To find the magnitude of the resultant vector when three unit vectors are inclined at an angle of \(60^\circ\) with each other, we can follow these steps: ### Step 1: Define the Unit Vectors Let the three unit vectors be represented as \(\vec{A}\), \(\vec{B}\), and \(\vec{C}\). Since they are unit vectors, we have: \[ |\vec{A}| = |\vec{B}| = |\vec{C}| = 1 \] ### Step 2: Calculate the Dot Products The angle between each pair of vectors is \(60^\circ\).
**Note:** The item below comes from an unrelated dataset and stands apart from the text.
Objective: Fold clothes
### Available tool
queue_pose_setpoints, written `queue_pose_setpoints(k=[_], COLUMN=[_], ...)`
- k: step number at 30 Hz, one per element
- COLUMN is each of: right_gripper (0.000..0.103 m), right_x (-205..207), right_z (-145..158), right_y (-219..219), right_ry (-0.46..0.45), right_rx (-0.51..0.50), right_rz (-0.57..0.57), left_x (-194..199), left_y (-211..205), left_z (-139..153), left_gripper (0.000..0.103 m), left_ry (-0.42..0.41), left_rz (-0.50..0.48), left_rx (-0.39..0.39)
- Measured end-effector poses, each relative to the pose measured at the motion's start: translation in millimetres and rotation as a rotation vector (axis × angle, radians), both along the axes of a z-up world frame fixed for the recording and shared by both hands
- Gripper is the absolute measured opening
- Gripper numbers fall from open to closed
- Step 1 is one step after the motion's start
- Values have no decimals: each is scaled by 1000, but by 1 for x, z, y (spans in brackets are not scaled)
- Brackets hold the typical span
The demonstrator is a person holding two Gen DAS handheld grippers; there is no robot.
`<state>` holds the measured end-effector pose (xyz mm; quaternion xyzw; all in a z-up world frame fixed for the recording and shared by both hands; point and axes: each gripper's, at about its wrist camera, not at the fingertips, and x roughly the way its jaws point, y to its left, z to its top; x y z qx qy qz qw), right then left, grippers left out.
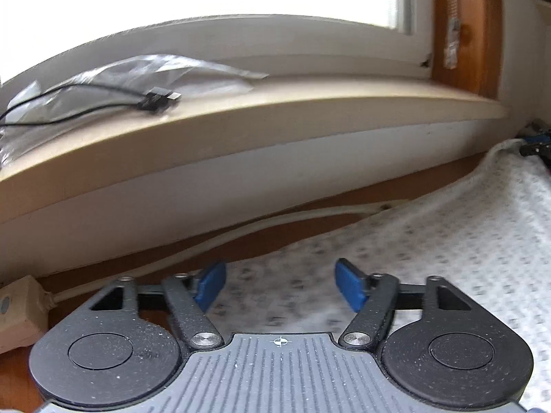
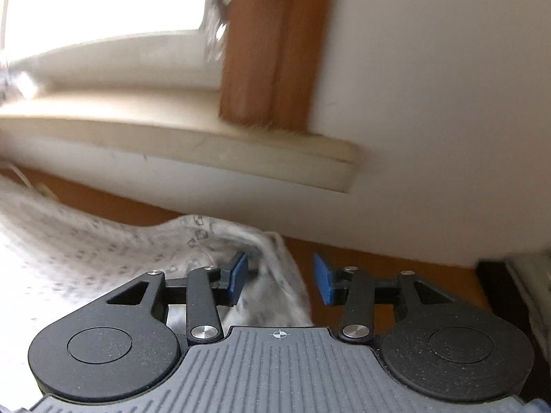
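Ahead, hemmed in by a white wall (image 1: 172, 206) under an overhanging windowsill (image 1: 275, 113), with a wooden window frame (image 2: 272, 51) rising above. Open strip of bare counter (image 2: 396, 275) right of the patterned cloth (image 1: 447, 234). Blocked at far left by a beige box (image 1: 17, 306) and a white cable (image 1: 213, 241) along the wall.

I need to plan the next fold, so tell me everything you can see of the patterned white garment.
The garment is white, soft-looking fabric with a small grey printed pattern. It lies on the brown wooden surface below the windowsill. In the left wrist view it looks fairly flat beneath the open left claw. In the right wrist view a rumpled, raised edge sits between the pads of the open right claw, unpinched.
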<state>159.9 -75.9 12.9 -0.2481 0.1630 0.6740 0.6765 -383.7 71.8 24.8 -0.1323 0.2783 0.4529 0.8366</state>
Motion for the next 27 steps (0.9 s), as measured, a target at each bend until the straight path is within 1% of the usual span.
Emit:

Therefore, we can calculate the dot products: \[ \vec{A} \cdot \vec{B} = |\vec{A}| |\vec{B}| \cos(60^\circ) = 1 \cdot 1 \cdot \frac{1}{2} = \frac{1}{2} \] Similarly, \[ \vec{B} \cdot \vec{C} = \frac{1}{2} \quad \text{and} \quad \vec{C} \cdot \vec{A} = \frac{1}{2} \] ### Step 3: Use the Resultant Vector Formula The magnitude of the resultant vector \(\vec{R} = \vec{A} + \vec{B} + \vec{C}\) can be calculated using the formula: \[ |\vec{R}|^2 = |\vec{A}|^2 + |\vec{B}|^2 + |\vec{C}|^2 + 2(\vec{A} \cdot \vec{B} + \vec{B} \cdot \vec{C} + \vec{C} \cdot \vec{A}) \] ### Step 4: Substitute the Values Substituting the values we have: \[ |\vec{R}|^2 = 1^2 + 1^2 + 1^2 + 2\left(\frac{1}{2} + \frac{1}{2} + \frac{1}{2}\right) \] \[ |\vec{R}|^2 = 1 + 1 + 1 + 2\left(\frac{3}{2}\right) \] \[ |\vec{R}|^2 = 3 + 3 = 6 \] ### Step 5: Calculate the Magnitude of the Resultant Vector Now, taking the square root to find the magnitude: \[ |\vec{R}| = \sqrt{6} \] Thus, the magnitude of the resultant vector is: \[ |\vec{R}| = \sqrt{6} \] ### Summary The magnitude of the resultant vector when three unit vectors are inclined at an angle of \(60^\circ\) with each other is \(\sqrt{6}\). ---